THE PROBLEM
Restate word for word the lines of the data below, from the first through the one that has "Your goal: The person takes".

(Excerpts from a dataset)
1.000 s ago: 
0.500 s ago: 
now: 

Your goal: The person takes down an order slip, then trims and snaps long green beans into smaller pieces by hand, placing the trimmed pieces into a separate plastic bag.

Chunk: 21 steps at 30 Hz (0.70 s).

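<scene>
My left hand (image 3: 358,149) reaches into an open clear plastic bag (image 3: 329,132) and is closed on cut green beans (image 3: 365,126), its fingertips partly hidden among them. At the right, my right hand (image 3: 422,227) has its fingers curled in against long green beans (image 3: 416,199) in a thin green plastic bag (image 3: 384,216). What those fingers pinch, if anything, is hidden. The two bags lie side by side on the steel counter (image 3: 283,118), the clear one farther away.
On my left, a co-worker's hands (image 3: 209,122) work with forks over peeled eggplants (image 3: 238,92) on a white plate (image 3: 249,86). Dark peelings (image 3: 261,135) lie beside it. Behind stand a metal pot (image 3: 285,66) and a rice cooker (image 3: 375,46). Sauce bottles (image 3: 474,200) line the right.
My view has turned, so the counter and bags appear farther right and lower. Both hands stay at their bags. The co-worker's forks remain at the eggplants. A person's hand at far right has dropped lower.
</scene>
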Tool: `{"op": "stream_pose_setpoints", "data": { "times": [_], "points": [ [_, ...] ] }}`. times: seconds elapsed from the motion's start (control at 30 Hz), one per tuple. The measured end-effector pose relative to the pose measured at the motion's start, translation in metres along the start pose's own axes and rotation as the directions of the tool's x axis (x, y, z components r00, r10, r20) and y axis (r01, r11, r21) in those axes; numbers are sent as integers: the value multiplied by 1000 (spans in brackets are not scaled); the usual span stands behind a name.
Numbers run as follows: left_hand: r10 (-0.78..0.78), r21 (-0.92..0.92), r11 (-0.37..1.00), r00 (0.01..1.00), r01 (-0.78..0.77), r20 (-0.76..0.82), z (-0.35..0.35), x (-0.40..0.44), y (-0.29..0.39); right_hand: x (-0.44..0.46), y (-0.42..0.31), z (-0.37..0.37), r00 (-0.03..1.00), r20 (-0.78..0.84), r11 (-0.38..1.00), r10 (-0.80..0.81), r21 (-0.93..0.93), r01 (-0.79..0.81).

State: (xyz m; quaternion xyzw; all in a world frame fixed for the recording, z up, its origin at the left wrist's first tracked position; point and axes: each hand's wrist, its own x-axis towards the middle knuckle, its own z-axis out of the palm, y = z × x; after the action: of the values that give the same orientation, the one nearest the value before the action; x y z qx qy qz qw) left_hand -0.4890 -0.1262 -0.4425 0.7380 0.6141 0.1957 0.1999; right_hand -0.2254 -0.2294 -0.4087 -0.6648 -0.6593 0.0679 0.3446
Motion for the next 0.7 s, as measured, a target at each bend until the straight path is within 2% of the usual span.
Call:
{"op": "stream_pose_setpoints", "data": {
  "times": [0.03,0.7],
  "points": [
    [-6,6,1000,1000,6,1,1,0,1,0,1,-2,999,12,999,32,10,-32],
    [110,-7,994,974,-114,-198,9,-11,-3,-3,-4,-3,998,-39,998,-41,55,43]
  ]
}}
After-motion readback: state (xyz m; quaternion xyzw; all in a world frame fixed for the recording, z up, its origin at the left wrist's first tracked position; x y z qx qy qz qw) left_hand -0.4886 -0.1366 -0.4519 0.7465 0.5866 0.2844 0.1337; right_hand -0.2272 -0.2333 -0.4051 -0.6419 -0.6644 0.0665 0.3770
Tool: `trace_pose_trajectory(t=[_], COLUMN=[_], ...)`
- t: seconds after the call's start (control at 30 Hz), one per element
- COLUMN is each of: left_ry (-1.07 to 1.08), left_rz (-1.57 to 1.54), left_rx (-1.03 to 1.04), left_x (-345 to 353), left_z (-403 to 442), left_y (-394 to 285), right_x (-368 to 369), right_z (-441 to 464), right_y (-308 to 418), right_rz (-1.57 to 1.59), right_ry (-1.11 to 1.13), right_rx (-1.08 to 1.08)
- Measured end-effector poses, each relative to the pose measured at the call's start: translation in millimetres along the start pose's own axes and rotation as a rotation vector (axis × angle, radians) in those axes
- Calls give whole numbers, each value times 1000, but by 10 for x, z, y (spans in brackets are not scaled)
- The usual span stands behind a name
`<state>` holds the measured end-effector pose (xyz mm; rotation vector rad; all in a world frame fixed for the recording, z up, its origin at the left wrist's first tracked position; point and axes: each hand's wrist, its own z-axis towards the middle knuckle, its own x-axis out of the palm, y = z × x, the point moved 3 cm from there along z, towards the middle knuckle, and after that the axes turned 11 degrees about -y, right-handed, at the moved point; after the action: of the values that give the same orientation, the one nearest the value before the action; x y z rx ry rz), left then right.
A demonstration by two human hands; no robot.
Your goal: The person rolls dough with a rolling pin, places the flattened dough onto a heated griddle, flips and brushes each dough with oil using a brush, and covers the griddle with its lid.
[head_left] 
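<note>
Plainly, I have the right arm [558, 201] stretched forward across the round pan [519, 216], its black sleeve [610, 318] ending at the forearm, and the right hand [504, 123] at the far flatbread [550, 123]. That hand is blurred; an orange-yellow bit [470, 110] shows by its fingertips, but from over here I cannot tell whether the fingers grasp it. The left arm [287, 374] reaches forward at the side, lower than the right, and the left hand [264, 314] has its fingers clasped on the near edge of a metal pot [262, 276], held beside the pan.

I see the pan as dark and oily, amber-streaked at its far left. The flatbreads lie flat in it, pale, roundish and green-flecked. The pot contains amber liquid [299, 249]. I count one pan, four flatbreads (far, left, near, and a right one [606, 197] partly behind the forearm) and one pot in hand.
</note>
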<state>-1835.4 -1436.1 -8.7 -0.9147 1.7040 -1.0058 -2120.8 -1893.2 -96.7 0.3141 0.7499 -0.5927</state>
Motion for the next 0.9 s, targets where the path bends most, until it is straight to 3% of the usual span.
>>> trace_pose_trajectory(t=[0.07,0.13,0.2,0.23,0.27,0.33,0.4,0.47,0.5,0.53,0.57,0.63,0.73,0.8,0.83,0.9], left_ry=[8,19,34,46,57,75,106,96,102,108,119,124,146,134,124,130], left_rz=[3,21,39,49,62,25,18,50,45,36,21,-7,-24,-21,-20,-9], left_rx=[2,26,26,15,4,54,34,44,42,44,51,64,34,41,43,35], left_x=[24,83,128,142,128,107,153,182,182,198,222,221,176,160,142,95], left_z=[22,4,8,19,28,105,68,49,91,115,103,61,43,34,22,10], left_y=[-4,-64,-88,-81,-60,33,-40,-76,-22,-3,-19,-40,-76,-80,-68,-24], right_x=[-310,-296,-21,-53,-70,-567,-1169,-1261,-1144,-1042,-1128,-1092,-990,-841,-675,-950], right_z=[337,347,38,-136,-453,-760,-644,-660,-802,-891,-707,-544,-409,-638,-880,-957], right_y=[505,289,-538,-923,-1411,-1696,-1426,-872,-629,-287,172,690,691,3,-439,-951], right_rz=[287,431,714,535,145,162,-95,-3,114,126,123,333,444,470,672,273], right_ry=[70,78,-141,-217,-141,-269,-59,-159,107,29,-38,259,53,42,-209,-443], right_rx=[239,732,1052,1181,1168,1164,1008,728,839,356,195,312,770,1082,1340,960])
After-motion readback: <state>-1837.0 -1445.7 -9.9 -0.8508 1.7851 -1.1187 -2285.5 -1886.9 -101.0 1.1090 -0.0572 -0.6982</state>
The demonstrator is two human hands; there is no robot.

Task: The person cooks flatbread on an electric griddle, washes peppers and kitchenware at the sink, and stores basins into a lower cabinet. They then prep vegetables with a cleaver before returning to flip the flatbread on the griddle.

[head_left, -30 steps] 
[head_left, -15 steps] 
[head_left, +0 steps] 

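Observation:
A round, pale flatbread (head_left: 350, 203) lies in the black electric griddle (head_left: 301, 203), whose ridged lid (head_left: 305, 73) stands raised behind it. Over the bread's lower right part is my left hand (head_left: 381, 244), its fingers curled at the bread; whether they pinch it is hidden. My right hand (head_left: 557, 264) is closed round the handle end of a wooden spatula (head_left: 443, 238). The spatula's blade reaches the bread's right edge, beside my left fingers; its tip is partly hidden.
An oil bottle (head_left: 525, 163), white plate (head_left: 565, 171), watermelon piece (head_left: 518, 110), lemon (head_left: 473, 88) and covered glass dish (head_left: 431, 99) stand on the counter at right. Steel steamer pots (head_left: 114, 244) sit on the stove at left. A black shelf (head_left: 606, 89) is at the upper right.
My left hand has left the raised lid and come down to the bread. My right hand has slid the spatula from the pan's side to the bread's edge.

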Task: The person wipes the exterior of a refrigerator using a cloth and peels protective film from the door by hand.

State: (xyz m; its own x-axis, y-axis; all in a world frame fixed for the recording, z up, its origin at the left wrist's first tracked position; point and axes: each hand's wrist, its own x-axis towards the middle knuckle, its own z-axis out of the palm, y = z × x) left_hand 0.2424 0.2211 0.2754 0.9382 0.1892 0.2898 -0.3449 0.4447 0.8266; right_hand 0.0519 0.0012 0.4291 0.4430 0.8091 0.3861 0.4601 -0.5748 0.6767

PROBLEM SOLUTION
1.000 s ago: 
0.500 s ago: 
now: 

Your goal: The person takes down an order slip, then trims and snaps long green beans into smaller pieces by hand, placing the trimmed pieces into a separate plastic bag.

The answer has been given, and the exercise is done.